Destaca el espacio del museo reservado a la aportación judía a la cultura de Oriente (por ejemplo la egipcia Leyla Murad, la iraquí Salima Murad y la marroquí Zohra Al Fassia) y Occidente. Junto a cantantes como Arik Einstein que compusieron la banda sonora israelí, un collage exhibe figuras universales. «Algunos expresan su identidad judía de alguna forma y otros no. Hablamos por ejemplo de Bob Dylan, Leonard Cohen, Lou Reed, Billy Joel, Simon & Garfunkel o Amy Winehouse», apunta Ergas.
Hollywood no puede explicarse sin la decisiva aportación inicial de los inmigrantes ashkenazíes. «Dicen, no sé si en broma o en serio, que los judíos procedentes de Europa que huyeron de las persecuciones y ayudaron a fundar lo que hoy conocemos como Hollywood quisieron hacer películas para buscar un final feliz que muchos de sus familiares no tuvieron. Vemos muchos filmes de amor con desenlace feliz, comedia…», añade.
Sentarse en una réplica del sofá de la serie Seinfeld, rescatar Las locas aventuras del Rabbi Jacob o clasificar chistes en función a la región y época recuerdan una de las facetas más identificativas del pueblo judío: el humor.

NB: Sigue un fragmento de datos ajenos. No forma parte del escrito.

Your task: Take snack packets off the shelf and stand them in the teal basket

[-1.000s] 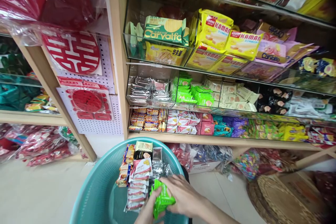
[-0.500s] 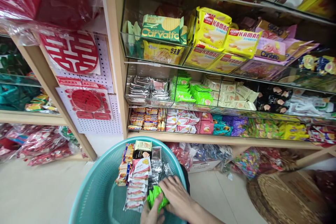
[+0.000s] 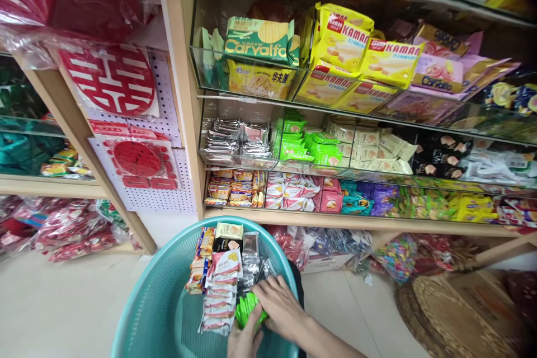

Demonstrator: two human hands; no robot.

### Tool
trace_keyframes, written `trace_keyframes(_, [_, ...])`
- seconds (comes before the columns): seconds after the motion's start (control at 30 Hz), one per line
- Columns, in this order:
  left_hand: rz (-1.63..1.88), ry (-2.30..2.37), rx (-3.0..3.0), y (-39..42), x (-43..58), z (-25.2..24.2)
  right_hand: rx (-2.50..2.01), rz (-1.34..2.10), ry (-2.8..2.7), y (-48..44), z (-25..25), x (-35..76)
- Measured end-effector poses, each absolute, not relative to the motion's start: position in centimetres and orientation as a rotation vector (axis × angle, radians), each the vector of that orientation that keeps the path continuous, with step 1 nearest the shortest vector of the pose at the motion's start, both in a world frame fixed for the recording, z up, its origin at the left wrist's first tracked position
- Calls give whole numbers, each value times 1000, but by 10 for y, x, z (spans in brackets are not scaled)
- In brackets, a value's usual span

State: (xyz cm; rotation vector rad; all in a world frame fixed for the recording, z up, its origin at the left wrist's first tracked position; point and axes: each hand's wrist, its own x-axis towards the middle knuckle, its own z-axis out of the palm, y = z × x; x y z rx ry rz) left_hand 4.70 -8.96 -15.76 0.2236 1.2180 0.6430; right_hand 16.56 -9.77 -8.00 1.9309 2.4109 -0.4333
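Note:
Bright green snack packets are gripped between my two hands, low over the teal plastic basket. My left hand closes on them from the near side, thumb on top. My right hand curls over their right end, its fingertips partly hidden. Just left of the packets lies a row of white and pink packets. Orange packets line the basket's left side. Silver packets lie behind my hands, beside a black packet and a cream packet.
Glass-fronted shelves full of wrapped snacks rise behind the basket. A wooden post and red paper decorations stand to the left. Plastic bags fill the space under the bottom shelf. Woven mats lie at the right on the tiled floor.
Both hands stay on the green packets inside the basket, with only a slight shift of the fingers. The camera view has moved a little.

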Motion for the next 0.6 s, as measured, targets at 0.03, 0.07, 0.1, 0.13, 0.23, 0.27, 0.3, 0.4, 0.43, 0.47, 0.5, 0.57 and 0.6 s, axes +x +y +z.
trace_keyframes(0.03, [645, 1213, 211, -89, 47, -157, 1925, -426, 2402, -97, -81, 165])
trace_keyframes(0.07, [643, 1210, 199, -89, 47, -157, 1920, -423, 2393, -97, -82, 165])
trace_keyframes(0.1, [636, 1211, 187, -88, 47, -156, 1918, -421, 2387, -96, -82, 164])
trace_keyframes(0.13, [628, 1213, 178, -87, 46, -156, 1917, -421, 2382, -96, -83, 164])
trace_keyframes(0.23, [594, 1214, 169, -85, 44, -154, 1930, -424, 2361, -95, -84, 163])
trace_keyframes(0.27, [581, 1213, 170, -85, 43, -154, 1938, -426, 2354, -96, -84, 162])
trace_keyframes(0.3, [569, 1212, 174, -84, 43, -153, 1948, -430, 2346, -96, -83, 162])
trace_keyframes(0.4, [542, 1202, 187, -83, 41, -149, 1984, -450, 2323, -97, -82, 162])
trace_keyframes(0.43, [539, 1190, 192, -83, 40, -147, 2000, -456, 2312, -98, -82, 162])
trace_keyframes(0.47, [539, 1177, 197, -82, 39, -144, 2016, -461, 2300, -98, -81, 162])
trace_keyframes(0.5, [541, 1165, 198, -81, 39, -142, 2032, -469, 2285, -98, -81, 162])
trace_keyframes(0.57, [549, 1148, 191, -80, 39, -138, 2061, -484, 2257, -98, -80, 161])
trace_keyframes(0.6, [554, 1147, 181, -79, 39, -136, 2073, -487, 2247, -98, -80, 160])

En muchas ocasiones, su sutil y desesperado escudo ante tragedias.
Junto a citas sobre judíos de personajes como León Tolstói o Jean-Paul Sartre, se muestran más de 500 objetos originales como la guitarra de Leonard Cohen y de Gene Simmons (colíder de Kiss y nacido como Chaim Witz), la máquina de escribir de Isaac Bashevis Singer, la primera edición de La metamorfosis de Kafka, el collar de la mítica jueza Ruth Bader Ginsburg, un vestido del diseñador de moda Alber Elbaz e incluso un modelo del muñeco de E.T. de Spielberg.
Ante una galería de líderes feministas judías, Ergas señala que muestra cómo se hicieron un lugar y rompieron el techo de cristal para salir adelante.
En el museo, situado donde se encontraba el de la Diáspora en la Universidad de Tel Aviv, Sefarad recibe una amplia sala que reproduce sinagogas y barrios de la época que acercan el visitante a la poesía y sabiduría de Maimónides, Gabirol o Nahmanides y le aleja del Reino que expulsó a los judíos en 1492.
El concepto culinario y cultural de la madre judía, tantas veces llevado al cine, brilla en una pantalla interactiva que detalla las recetas de los hebreos a lo largo de la historia y el mapa. «Vine ayer y como me gustó pensé que le interesaría a mi hija porque tiene temas atractivos de cultura o historia y está presentado de forma ideal para los jóvenes acostumbrados a las tecnologías», nos cuenta Shoshi Geva mientras su hija Tamar admite: «Hay cosas sobre música y arte que no aprendimos en la escuela y no sabía».
Tras un viaje a la historia en la segunda planta, la primera es la última del paseo cultural y se dedica a explorar la identidad judía contando lo que lleva su título Fundamentos: un núcleo común, un mensaje universal.
En los últimos años, se aprecia una creciente tensión entre los dos grandes centros del judaísmo mundial compuesto por 15 millones de personas: Israel (casi 7 millones) y EEUU (casi 6). «Es un museo pluralista que da espacio a todas las corrientes. Nos visitan desde laicos hasta ultraortodoxos. Debido al coronavirus aún no hemos recibido turistas extranjeros», concluye a las puertas de la moderna construcción que envuelve la vieja premisa: dos judíos, tres opiniones.